What appears from the line containing "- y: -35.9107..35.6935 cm" to the end of the listing below should be copied exactly, with no other lines.
=-=-=
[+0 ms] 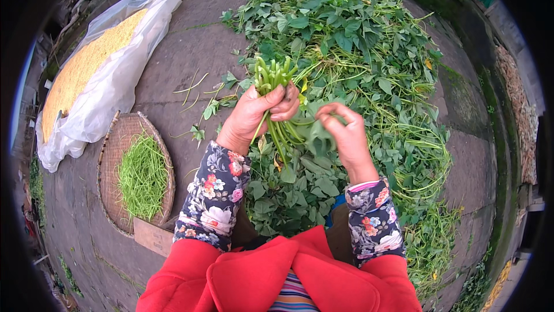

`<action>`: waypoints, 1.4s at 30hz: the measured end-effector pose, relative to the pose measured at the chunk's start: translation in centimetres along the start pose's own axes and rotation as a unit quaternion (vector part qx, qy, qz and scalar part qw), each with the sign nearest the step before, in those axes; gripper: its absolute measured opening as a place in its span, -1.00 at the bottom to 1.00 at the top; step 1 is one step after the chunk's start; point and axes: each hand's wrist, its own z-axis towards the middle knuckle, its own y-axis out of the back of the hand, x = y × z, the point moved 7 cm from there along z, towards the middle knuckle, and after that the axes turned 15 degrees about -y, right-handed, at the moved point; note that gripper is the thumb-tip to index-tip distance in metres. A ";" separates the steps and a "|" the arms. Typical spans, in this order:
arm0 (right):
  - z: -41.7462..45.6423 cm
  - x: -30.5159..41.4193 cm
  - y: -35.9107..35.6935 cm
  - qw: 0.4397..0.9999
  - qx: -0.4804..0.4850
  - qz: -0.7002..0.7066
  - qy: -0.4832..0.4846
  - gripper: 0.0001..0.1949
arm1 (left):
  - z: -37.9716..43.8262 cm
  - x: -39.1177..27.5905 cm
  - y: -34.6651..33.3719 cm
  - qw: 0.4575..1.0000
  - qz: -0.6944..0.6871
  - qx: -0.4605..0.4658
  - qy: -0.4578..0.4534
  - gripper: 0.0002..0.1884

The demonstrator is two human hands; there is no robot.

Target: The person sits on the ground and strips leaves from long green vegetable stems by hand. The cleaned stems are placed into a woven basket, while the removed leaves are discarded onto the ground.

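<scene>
My left hand (270,106) is closed around a bundle of green leaf stems (275,74), with thick cut ends standing up above the fist and thinner stalks hanging below it. To its right, my right hand (344,132) is beside a blurred green leaf (319,136) at the end of one stalk; thumb and forefinger are close together, and whether they pinch it is unclear. Beneath and behind both hands lies a large heap of leafy green vines (355,43). At the left, a woven bamboo basket (108,160) holds a pile of stripped green stems (143,178).
A white plastic sheet (130,74) at the upper left carries yellow grain (93,67). A wooden board (152,237) touches the basket's near edge. Loose stems (190,89) and small leaves are scattered on the stone paving (190,48). A mossy ledge runs along the right.
</scene>
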 end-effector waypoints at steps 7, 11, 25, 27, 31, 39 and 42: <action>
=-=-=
__Response area__.
  - y: -35.9107..35.6935 cm
  - qw: 0.4397..0.9999
  - qx: -0.4804..0.4850
  - qz: -0.7002..0.7066
  - qy: -0.4832..0.4846
  - gripper: 0.0001..0.1949
arm1 (left):
  - z: -37.9716..43.8262 cm
  - x: -39.1177..27.5905 cm
  - y: -34.6651..33.3719 cm
  - qw: 0.4575..1.0000
  - qz: -0.6944..0.6871
  - qx: -0.4605..0.4658
  - qy: -0.4578..0.4534
  - gripper: 0.0002..0.1884

The demonstrator is two human hands; there is no robot.

Target: The person sits on the ground and strips leaves from long green vegetable stems by hand. The cleaned stems are placed into a woven basket, while the removed leaves are discarded onto the ground.

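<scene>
My left hand (270,106) is closed around a bundle of green leaf stems (275,74), with thick cut ends standing up above the fist and thinner stalks hanging below it. To its right, my right hand (344,132) is beside a blurred green leaf (319,136) at the end of one stalk; thumb and forefinger are close together, and whether they pinch it is unclear. Beneath and behind both hands lies a large heap of leafy green vines (355,43). At the left, a woven bamboo basket (108,160) holds a pile of stripped green stems (143,178).
A white plastic sheet (130,74) at the upper left carries yellow grain (93,67). A wooden board (152,237) touches the basket's near edge. Loose stems (190,89) and small leaves are scattered on the stone paving (190,48). A mossy ledge runs along the right.
</scene>
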 end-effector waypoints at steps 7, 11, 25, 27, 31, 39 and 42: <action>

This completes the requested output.